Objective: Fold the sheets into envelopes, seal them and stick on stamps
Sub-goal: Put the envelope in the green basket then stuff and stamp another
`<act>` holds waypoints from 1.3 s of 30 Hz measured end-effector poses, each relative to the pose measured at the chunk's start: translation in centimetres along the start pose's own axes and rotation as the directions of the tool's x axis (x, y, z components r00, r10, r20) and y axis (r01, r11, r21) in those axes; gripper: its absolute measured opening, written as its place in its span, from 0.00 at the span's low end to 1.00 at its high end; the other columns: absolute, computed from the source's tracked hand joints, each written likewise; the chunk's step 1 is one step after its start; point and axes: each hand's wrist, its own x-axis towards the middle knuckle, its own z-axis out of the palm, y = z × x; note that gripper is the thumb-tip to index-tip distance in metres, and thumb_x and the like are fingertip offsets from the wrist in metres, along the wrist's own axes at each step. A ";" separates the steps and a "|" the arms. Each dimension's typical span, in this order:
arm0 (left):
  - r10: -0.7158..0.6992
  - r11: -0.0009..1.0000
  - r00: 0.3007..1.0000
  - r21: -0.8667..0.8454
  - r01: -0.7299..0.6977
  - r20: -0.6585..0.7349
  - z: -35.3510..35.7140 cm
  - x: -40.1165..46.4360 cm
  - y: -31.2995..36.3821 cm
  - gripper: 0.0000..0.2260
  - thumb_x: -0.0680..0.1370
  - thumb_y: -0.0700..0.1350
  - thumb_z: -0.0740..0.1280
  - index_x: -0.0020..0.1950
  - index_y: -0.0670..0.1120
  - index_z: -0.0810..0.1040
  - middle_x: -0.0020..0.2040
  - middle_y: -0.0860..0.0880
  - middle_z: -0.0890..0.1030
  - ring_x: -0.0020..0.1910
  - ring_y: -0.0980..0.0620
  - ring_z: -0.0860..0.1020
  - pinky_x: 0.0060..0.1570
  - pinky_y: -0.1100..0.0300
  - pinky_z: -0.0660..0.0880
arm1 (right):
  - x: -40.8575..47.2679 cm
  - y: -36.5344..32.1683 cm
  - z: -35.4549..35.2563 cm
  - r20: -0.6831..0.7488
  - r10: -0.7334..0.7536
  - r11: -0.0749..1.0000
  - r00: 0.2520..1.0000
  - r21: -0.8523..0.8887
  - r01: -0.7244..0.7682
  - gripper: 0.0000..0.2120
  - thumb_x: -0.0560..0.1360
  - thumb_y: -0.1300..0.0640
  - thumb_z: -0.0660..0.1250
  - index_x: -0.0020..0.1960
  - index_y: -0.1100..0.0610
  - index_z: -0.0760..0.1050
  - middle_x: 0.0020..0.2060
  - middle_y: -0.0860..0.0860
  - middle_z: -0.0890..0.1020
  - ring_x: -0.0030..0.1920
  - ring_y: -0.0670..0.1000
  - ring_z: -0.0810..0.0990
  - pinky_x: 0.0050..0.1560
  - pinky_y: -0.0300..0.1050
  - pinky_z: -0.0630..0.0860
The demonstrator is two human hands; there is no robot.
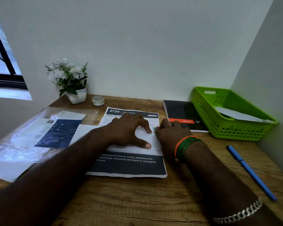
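Nearest the camera, two bare forearms reach forward over a wooden desk (137, 201), the right one wearing a silver chain low on the arm and orange and green threads at the wrist. To the right of that arm a blue pen (250, 172) lies slantwise on the wood, well apart from the hands.

Further in, a printed instruction sheet (127, 167) with a dark band of white text lies flat, and on top of it rests a folded white envelope (145, 139). The left hand (129, 129) lies flat on the envelope, fingers spread, thumb tip and forefinger tip both pressing the paper. The right hand (168, 132) sits at the envelope's right edge with fingers curled; they appear to pinch or press a small greenish stamp (154, 129) just beside the left forefinger, though the exact grip is hard to tell.

Left of the sheet lies a clear plastic sleeve (23, 141) holding white and dark blue printed paper. Right of the hands is a black notebook (181, 115) with a red stripe, and beyond it a green plastic basket (207, 115) holding white paper. Against the wall stand a roll of tape (98, 100) and a white pot of white flowers (69, 79).
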 end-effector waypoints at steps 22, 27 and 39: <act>0.016 1.000 1.000 0.019 -0.016 0.002 0.0 0.1 -0.2 0.22 0.69 0.68 0.74 0.60 0.64 0.76 0.65 0.59 0.72 0.68 0.50 0.67 0.68 0.41 0.69 | 1.4 0.5 0.5 -0.029 -0.012 0.992 0.999 0.128 0.016 0.38 0.75 0.56 0.67 0.79 0.46 0.53 0.73 0.56 0.56 0.71 0.67 0.60 0.67 0.68 0.69; 0.013 1.000 1.000 0.017 -0.013 -0.003 0.1 0.2 -0.2 0.24 0.69 0.68 0.74 0.61 0.63 0.77 0.65 0.59 0.72 0.68 0.50 0.67 0.68 0.42 0.68 | 1.1 0.4 0.5 -0.052 -0.008 0.991 0.999 0.132 0.015 0.33 0.75 0.57 0.68 0.77 0.58 0.61 0.72 0.57 0.59 0.70 0.66 0.63 0.69 0.62 0.69; 0.000 1.000 1.000 0.007 0.000 -0.005 -0.1 0.0 0.1 0.23 0.70 0.67 0.74 0.62 0.63 0.76 0.66 0.59 0.71 0.68 0.52 0.66 0.68 0.42 0.68 | -0.1 0.9 -1.3 0.011 -0.152 0.988 0.988 0.024 0.152 0.30 0.77 0.59 0.68 0.76 0.51 0.65 0.69 0.58 0.68 0.68 0.63 0.69 0.70 0.55 0.70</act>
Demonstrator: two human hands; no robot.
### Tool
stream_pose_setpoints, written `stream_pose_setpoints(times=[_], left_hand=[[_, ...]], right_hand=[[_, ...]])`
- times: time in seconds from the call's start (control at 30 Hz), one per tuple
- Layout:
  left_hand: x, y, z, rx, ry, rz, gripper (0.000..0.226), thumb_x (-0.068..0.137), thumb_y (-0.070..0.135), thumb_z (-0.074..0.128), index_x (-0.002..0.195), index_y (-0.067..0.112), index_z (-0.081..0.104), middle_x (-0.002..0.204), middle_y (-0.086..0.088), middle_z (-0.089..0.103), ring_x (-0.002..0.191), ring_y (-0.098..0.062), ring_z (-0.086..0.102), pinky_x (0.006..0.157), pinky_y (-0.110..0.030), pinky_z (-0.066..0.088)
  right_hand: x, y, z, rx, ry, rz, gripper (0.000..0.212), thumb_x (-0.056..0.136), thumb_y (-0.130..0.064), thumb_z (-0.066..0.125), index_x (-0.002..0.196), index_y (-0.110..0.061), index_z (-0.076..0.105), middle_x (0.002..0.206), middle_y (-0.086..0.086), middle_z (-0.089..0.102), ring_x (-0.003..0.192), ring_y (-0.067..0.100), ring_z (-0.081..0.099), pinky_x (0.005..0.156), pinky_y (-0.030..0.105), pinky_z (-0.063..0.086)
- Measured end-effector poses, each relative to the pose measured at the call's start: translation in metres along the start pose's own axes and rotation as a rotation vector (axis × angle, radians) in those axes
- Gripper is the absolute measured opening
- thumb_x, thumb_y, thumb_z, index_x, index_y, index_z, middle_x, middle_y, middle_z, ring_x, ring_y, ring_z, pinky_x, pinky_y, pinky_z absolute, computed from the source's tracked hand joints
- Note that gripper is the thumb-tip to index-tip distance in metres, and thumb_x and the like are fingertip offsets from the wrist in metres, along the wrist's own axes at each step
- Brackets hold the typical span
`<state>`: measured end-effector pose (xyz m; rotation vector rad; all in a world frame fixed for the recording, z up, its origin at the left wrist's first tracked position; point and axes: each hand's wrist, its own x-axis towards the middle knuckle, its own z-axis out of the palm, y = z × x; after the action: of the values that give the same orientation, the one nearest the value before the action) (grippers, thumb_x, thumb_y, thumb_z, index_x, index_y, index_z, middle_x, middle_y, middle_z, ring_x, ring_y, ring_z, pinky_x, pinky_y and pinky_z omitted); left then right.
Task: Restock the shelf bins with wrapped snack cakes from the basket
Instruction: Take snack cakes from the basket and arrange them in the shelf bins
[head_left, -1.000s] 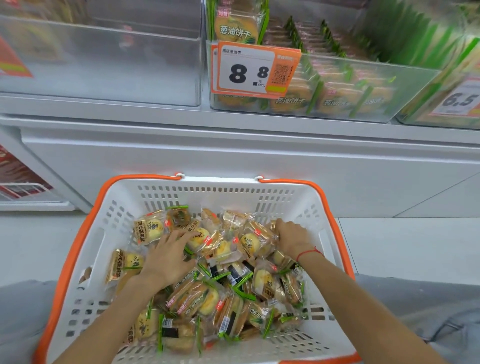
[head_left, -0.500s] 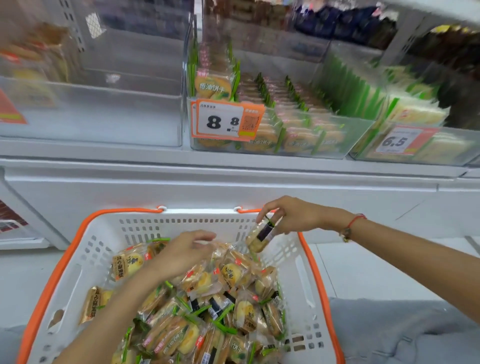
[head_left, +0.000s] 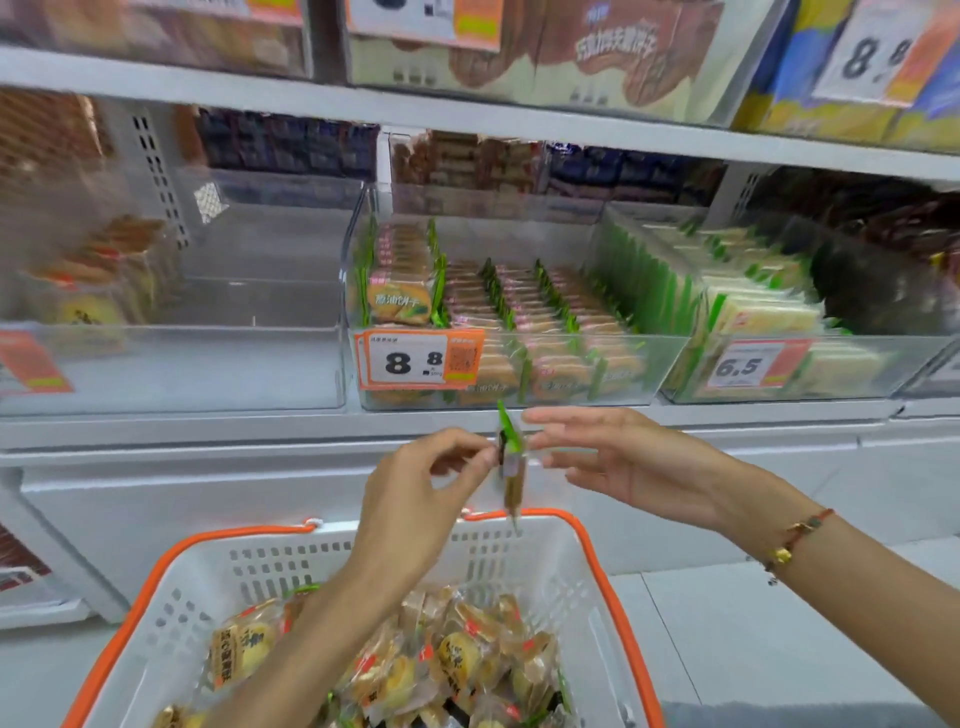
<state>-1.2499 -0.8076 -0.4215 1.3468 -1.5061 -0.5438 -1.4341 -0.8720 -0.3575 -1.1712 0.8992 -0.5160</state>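
Snack cake (head_left: 510, 467) upright, long axis vertical, edge-on, in left hand (head_left: 415, 499) pinch grip; right hand (head_left: 618, 462) grip wide.

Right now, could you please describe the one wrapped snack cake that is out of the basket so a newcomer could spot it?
Start at the white plastic basket with the orange rim. Just above its far edge, between the left hand and right hand, hangs a green-tipped wrapped snack cake. Unlike the heaped cakes below, it is held upright, edge-on, in mid-air.
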Motion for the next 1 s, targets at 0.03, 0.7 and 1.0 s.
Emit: stream_pose_setpoints(times=[0.03,0.7,1.0], left_hand=[[0.004,0.003,0.01,-0.107,-0.051,-0.087,0.012,0.089,0.022,0.065,0.089,0.033,0.069,0.088,0.016,0.071,0.083,-0.002,0.067,0.078,-0.023,0.052],[-0.072,-0.156,0.011,0.793,-0.609,-0.276,0.048,0.092,0.04,0.055,0.138,0.029,0.044,0.145,0.006,0.042,0.13,-0.015,0.04,0.105,-0.032,0.037],[-0.11,-0.197,0.003,0.748,-0.692,-0.422,0.072,0.093,0.05,0.05,0.151,0.042,0.008,0.157,0.013,0.01,0.144,-0.016,0.01,0.115,-0.044,0.017]], right_hand=[[0.002,0.003,-0.001,-0.011,0.033,-0.023,0.024,0.085,-0.002,0.062,0.105,-0.013,0.069,0.089,0.006,0.073,0.069,0.006,0.066,0.06,0.012,0.052],[0.081,0.168,-0.026,-1.539,-0.103,0.36,0.04,0.094,-0.014,0.048,0.133,-0.012,0.047,0.127,0.011,0.054,0.115,0.029,0.054,0.088,0.034,0.045],[0.119,0.272,-0.012,-1.414,0.255,0.29,0.016,0.094,-0.013,0.048,0.108,-0.01,0.055,0.115,0.011,0.058,0.106,0.029,0.057,0.081,0.034,0.044]])
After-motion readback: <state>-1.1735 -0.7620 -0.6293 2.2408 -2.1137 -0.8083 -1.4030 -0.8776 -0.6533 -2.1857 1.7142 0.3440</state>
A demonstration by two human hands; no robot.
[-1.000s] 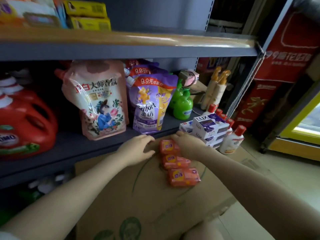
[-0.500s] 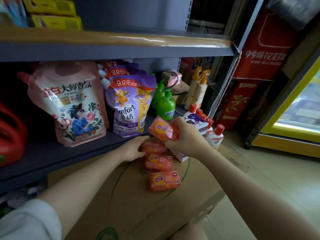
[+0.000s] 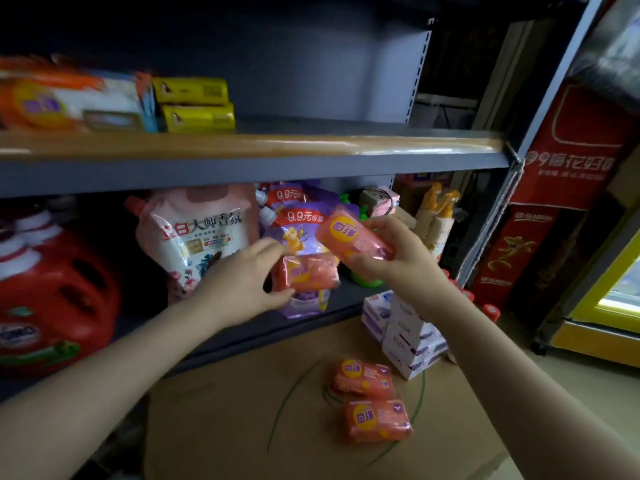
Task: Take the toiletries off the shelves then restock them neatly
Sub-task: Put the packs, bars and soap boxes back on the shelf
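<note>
Both hands are higher now, up in front of the purple bag (image 3: pixel 304 230) on the shelf (image 3: pixel 242 164). The right hand (image 3: pixel 391 258) grips one orange soap bar (image 3: pixel 353 237), and the left hand (image 3: pixel 242 285) has picked up another (image 3: pixel 308 273). Only two soap bars (image 3: pixel 370 400) are left on the cardboard box (image 3: pixel 225 410), below the purple bag.

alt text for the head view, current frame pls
Each hand holds an orange soap bar in front of a grey store shelf: left hand grips one, right hand another. Two more orange bars lie on a cardboard box below, beside stacked white soap boxes.
</note>
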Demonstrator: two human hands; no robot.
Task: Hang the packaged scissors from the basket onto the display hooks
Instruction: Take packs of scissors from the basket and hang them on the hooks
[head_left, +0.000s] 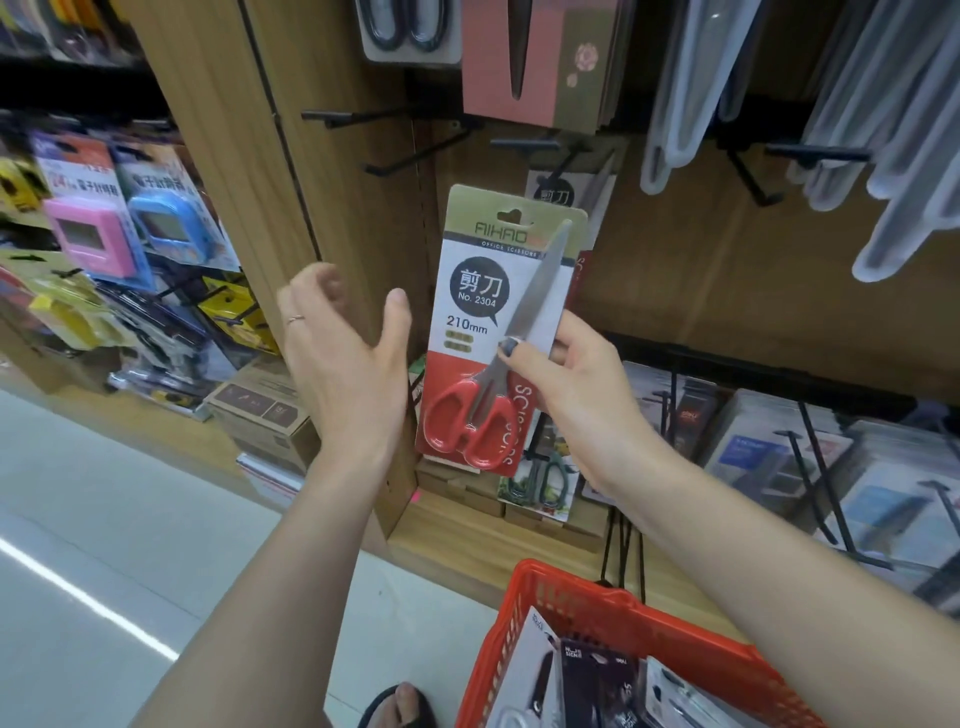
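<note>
The right hand pinches a scissors pack by its right edge, thumb across the front of the card near the blade pivot, fingers curled behind. The pack stands upright and a little tilted, in front of the wooden back panel of the display, its hang slot at the top edge just below and left of a black hook. Whether the card touches that hook cannot be told; the slot itself looks free. Behind the pack's upper right corner hangs another pack of the same kind.

The left hand holds nothing: its fingers are loosely spread, thumb up, palm turned toward the pack's left edge with a narrow gap between thumb and card. It sits in front of the panel's wooden side post.

Left of the pack two bare hooks jut from the panel, with open panel beneath them down to the shelf edge. Above, a pink card and a pack with black handles hang along the top edge of the view. To the right, clear sleeves hang close together.

At the bottom edge, the red basket sits just before the wooden shelf, with more packs inside it, below the right forearm.
</note>
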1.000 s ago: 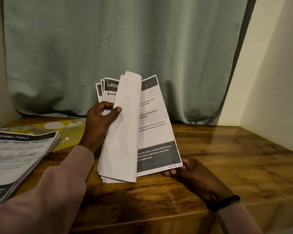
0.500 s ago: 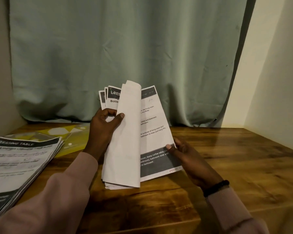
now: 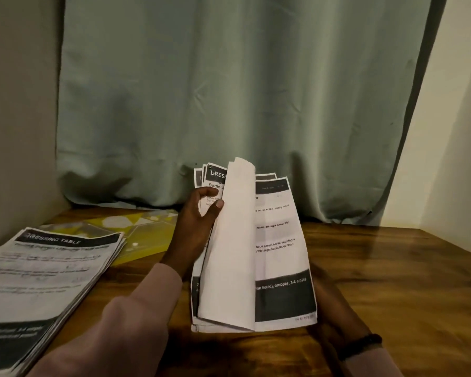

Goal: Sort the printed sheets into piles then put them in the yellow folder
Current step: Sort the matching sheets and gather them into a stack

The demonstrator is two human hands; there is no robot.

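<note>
While the left hand (image 3: 199,221) grips a sheaf of printed sheets (image 3: 278,251) upright over the wooden table (image 3: 392,281), its thumb pinning back a curled white page (image 3: 231,240), the right hand (image 3: 335,308) sits mostly hidden behind the sheaf's lower right corner, so whether its fingers are curled I cannot tell. A sorted pile (image 3: 44,278) headed "DRESSING TABLE" lies at the left, partly overlapping the yellow folder (image 3: 144,232), which lies flat before the green curtain (image 3: 229,91)
</note>
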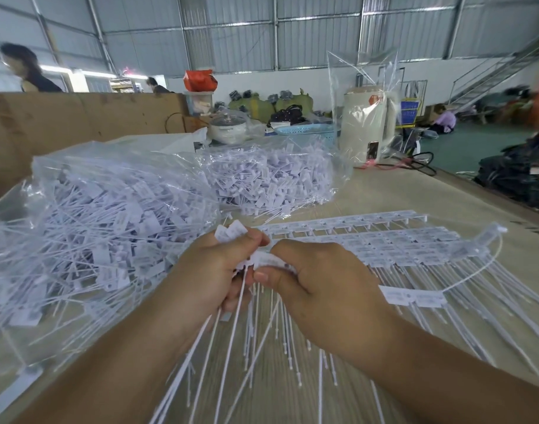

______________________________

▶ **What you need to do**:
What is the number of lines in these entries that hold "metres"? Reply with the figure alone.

▶ **Task answer**:
3